While at Rutgers he first acknowledged to himself and others that he is gay.
He quickly became involved with, and eventually became the co-president of, the Rutgers University Lesbian Gay Alliance.
In 1990, he attended a seminar addressing the needs of gay teenagers.
A newspaper covering the event published an interview with Dale, that addressed his advocacy of role models for gay teenagers.
The article included a picture of Dale that identified him as the co-president of the Lesbian Gay Alliance.
The Boy Scouts saw the article and revoked Dale’s adult membership.
He filed a complaint in the New Jersey Superior Court alleging the Boy Scouts had violated New Jersey's Public Accommodations Law, which prohibits sexual orientation based exclusion from places of public accommodation.
That Court's Chancery Division granted summary judgment in favor of the Boy Scouts holding that the Boy Scouts was not a place of public accommodation for the purposes of the New Jersey law.
The New Jersey Appellate Division reversed holding that the public accommodations law did apply to the Boy Scouts and the law required the Boy Scouts to readmit Dale.
The New Jersey Supreme Court affirmed the judgment of the Appellate Division.
The New Jersey Supreme Court rejected the Boy Scouts’ claim enforcing it to admit Dale would violated its First Amendment right of expressive association.
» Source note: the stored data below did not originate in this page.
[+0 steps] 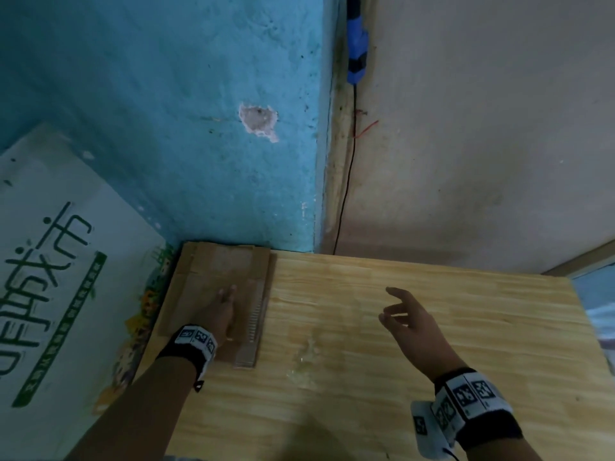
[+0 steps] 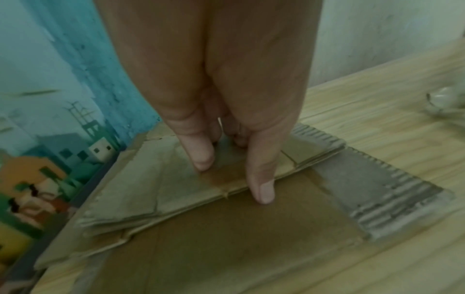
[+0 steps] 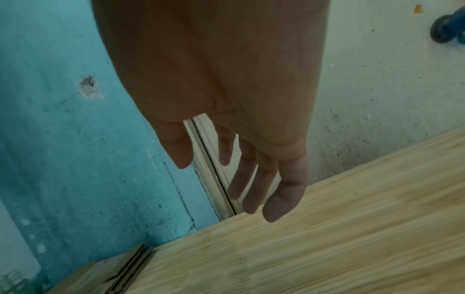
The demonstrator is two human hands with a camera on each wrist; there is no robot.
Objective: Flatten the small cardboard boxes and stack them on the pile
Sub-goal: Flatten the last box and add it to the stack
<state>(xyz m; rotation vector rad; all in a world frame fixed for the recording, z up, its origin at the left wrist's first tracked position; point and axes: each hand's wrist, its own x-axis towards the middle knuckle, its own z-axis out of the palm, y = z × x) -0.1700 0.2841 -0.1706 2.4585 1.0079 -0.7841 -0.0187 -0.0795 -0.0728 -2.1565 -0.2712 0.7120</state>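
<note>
Our left hand (image 1: 222, 309) presses flat on the pile (image 1: 213, 287) in the table's (image 1: 399, 377) far-left corner.
We keep its fingers (image 2: 261, 179) straight and together on the top flattened box (image 2: 176, 179); our right hand (image 1: 411, 322) hovers well to the right, fingers loosely spread, holding nothing.

The table (image 1: 399, 327) is pale wood with a smooth finish. The flattened boxes (image 1: 216, 277) are matt brown corrugated cardboard. The blue wall (image 1: 166, 94) is rough painted plaster.
</note>
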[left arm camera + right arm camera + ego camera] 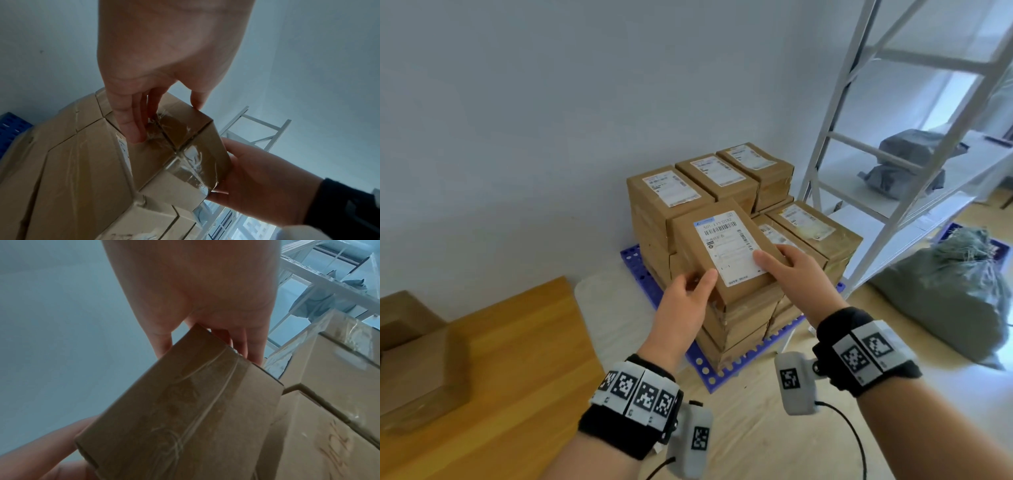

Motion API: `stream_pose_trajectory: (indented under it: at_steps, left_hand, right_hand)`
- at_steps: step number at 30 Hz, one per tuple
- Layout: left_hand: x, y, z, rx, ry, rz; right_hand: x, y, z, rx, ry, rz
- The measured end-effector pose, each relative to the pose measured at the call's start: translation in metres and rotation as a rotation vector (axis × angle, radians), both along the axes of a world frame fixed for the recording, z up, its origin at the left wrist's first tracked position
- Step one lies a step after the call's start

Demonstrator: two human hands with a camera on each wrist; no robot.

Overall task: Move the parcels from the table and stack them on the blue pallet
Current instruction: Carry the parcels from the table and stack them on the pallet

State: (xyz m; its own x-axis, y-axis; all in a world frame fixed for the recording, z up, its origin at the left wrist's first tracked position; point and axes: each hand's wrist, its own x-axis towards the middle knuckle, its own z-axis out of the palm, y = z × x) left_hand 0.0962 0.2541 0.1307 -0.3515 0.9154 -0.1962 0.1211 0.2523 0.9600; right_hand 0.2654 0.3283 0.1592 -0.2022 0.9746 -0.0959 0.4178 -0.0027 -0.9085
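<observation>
I hold one parcel [726,246] between both hands, its white label facing up. My left hand [685,301] grips its near left corner, thumb on the top face and fingers [131,123] against the taped side below. My right hand [796,270] grips the near right corner, thumb on the label and fingers [252,344] tucked along the far side of the box. The parcel sits tilted over the near column of the stack [722,192]; I cannot tell whether its underside touches the box below. The stack stands on the blue pallet [709,373], beyond my fingertips and directly under the held parcel, with three labelled boxes in the back row and more to the right of my right hand. To the left of my left wrist lies the wooden counter [517,359] with brown parcels on the counter [417,370] at its far left. To the right of my right hand stands a white shelf rack [893,154], with a grey sack [955,294] on the floor beside it.
</observation>
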Motion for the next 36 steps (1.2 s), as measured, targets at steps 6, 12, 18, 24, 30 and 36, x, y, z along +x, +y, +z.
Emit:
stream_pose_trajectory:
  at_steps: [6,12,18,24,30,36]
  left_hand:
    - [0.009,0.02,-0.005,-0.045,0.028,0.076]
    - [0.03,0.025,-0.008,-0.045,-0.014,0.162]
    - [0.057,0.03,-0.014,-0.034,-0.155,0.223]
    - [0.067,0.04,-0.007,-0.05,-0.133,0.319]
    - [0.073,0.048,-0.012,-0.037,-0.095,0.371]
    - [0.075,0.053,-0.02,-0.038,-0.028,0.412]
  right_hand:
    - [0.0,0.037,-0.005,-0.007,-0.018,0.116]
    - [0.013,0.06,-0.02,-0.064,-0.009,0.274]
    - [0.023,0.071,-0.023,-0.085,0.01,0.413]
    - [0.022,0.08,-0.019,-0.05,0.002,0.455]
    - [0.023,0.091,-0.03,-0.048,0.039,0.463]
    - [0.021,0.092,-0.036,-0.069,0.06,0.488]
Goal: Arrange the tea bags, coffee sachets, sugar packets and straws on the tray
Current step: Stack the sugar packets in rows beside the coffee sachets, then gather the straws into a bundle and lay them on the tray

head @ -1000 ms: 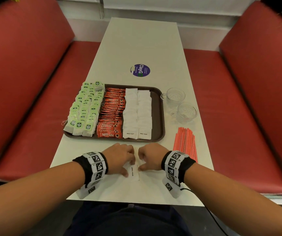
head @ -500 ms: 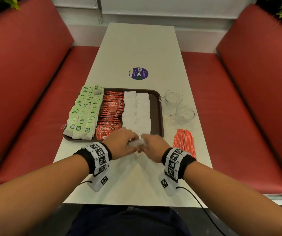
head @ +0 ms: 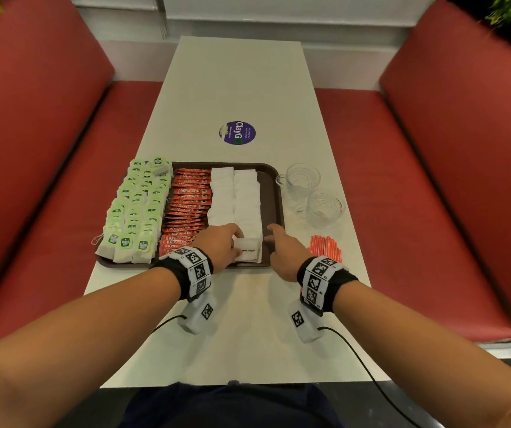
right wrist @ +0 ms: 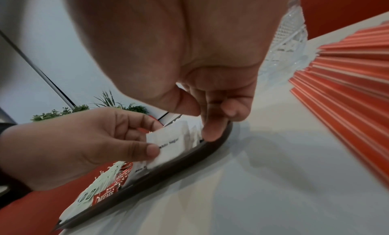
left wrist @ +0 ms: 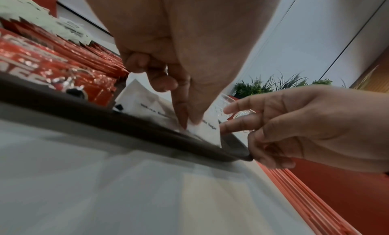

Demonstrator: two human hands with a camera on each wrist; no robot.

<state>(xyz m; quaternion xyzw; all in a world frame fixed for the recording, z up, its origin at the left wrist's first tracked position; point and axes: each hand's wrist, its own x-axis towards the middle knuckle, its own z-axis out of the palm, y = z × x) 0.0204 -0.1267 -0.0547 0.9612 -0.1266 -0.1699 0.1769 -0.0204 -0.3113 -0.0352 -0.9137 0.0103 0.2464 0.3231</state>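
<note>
A brown tray (head: 274, 208) holds rows of green tea bags (head: 137, 205), red coffee sachets (head: 186, 205) and white sugar packets (head: 235, 196). My left hand (head: 236, 242) pinches one sugar packet (head: 249, 247) between thumb and fingers and holds it at the near end of the right sugar row. In the right wrist view the thumb lies on this packet (right wrist: 168, 145). My right hand (head: 271, 234) is just right of it, fingers stretched out, their tips at the packet's (left wrist: 207, 130) edge, gripping nothing. Orange straws (head: 325, 248) lie on the table right of the tray.
Two clear glass cups (head: 302, 177) (head: 323, 206) stand right of the tray, behind the straws. A purple round sticker (head: 237, 132) is on the white table (head: 248, 335) farther back. Red bench seats (head: 433, 180) run along both sides.
Both hands lifted the sugar packet from the table's near part and carried it forward to the tray. The right hand has let go; the left still pinches it.
</note>
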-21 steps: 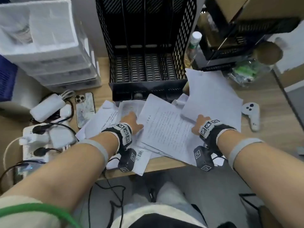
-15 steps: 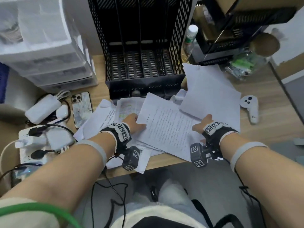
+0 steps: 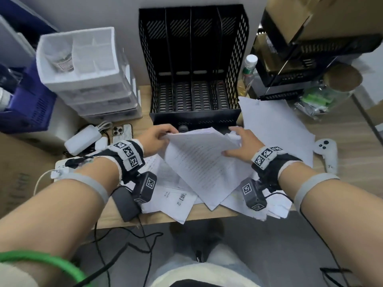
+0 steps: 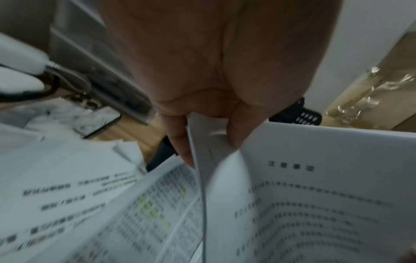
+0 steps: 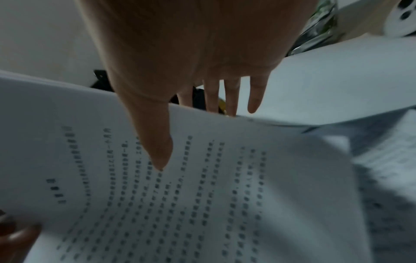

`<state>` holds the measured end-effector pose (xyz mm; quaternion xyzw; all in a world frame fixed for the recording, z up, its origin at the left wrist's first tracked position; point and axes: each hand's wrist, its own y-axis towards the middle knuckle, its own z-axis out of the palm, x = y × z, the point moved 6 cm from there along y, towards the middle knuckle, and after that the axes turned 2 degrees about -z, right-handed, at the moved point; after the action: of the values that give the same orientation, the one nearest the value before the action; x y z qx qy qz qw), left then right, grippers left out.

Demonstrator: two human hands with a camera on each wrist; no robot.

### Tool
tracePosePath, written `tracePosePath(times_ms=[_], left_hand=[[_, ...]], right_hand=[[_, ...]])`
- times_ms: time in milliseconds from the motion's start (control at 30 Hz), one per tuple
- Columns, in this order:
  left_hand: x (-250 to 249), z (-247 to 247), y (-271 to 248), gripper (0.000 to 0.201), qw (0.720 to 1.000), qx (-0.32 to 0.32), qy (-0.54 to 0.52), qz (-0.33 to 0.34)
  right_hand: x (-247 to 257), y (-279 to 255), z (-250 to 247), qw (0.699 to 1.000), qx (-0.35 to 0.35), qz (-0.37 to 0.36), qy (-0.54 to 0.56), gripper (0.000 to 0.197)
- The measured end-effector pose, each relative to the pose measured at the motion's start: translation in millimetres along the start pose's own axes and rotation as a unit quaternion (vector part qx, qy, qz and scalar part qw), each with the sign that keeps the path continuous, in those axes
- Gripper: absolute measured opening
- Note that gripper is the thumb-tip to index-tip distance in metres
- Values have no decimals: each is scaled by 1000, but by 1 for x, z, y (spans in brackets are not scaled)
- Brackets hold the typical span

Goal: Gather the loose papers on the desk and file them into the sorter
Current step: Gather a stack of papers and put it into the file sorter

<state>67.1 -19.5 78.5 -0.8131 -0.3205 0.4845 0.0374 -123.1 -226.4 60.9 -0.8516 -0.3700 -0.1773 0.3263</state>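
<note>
A black mesh sorter (image 3: pixel 194 59) with several upright slots stands at the back of the desk (image 3: pixel 342 131), and its slots look bare. Printed sheets (image 3: pixel 199 162) are raised off the pile just in front of it. My left hand (image 3: pixel 159 137) pinches their far left corner between thumb and fingers (image 4: pixel 238 131). My right hand (image 3: pixel 238 143) holds their right edge, thumb (image 5: pixel 157 151) on the print and fingers (image 5: pixel 225 99) behind. More loose papers (image 3: pixel 172 199) lie underneath, and blank sheets (image 3: pixel 275 129) spread to the right.
White stacked drawers (image 3: pixel 99 96) stand left of the sorter, with a phone (image 3: pixel 122 131), chargers (image 3: pixel 83 139) and cables in front. A white controller (image 3: pixel 327 152) lies at the right. A bottle (image 3: pixel 249 69) and a black rack (image 3: pixel 310 59) crowd the back right. Papers overhang the desk's front edge.
Both hands have moved from lying on the pile to the far edge of the top sheets, taken hold and lifted them toward the sorter.
</note>
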Motion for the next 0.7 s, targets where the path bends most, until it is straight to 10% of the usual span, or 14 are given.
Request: tracePosePath(times_ms=[133, 267, 467, 700], left_hand=[[-23, -24, -10, 38, 995, -58, -76, 7], [-23, -41, -26, 30, 942, -216, -252, -52], [-35, 31, -40, 45, 923, -22, -350, -159], [-52, 68, -27, 40, 917, 4, -375, -134]], right_hand=[[32, -4, -16, 996, 58, -65, -35, 30], [30, -8, -49, 996, -16, -54, 76, 29], [9, -6, -65, 984, 23, -25, 173, 39], [-18, -10, -52, 964, 74, -8, 253, 36]])
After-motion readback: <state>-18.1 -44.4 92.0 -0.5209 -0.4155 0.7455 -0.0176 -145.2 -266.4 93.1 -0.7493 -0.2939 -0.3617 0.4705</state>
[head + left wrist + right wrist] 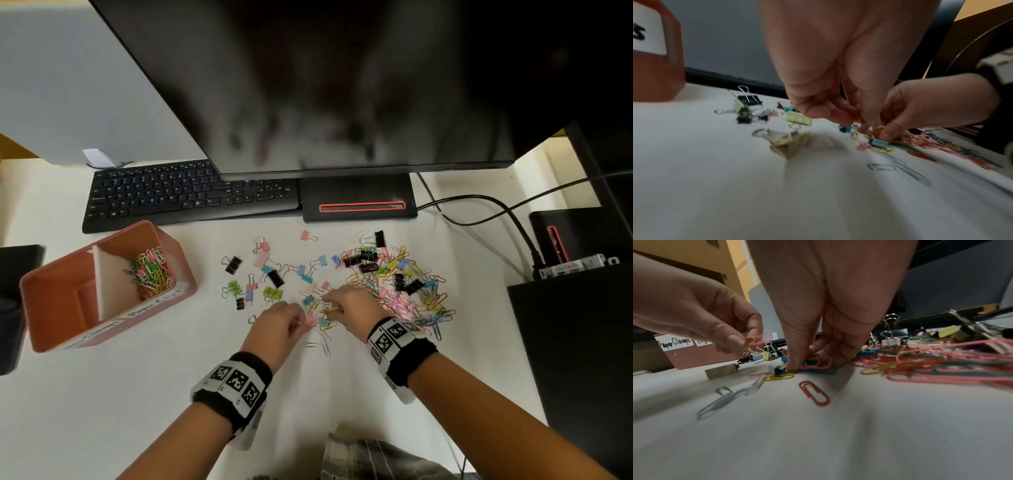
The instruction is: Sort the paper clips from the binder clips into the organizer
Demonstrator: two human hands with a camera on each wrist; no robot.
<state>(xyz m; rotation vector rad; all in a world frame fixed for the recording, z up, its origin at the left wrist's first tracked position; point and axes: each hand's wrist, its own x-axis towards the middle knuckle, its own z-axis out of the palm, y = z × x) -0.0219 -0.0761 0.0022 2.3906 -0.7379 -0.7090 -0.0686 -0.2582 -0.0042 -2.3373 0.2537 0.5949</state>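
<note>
A pink organizer (61,301) stands at the left; its right compartment holds several coloured paper clips (150,274). A mixed pile of paper clips and binder clips (394,281) lies to the right, with scattered binder clips (270,270) in the middle. My left hand (303,322) pinches a few paper clips (756,339), pink and orange, just above the table. My right hand (327,303) reaches down at the pile's left edge, its fingertips (795,366) pinching an orange paper clip (878,129) next to a small blue binder clip (878,142).
A black keyboard (191,195) and the monitor stand (359,202) sit behind the clips, under a big monitor (342,85). Cables (479,205) run to black boxes (575,342) at the right. A red paper clip (813,393) and silvery clips (325,346) lie near my hands.
</note>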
We reverse the judgment of the New Jersey Supreme Court and hold that the application of New Jersey’s public accommodations’ law in this case violates the Boys Scouts First Amendment rights.
In Roberts v. Jaycees we observed that implicit in the right to engage in activities protected by the First Amendment is a corresponding right to associate with others in pursuit of a wide variety of political, social, economic, educational, religious, and cultural ends.
We deem this right to be the right of expressive association.
The expressive associational right is crucial in preventing the majority from imposing its views on groups that would rather express other, perhaps unpopular, ideas.
In Roberts we stated that one of the ways the government may burden this freedom is by forcing the group to accept a member it does not desire.
In order to decide whether enforcing the Boy Scouts to accept Dale violates the group’s First Amendment rights to expressive association we must make several inquiries.
First, we must determine whether the Boy Scouts engage in expressive association sufficient to give them First Amendment protection.
It is clear from the record that the mission of the Boy Scouts is to instill a system of values in young boys.
It seems indisputable that this is expressive activity entitling the Boy Scouts to First Amendment protection.
Next we must determine whether the Boy Scouts express a view about homosexuality.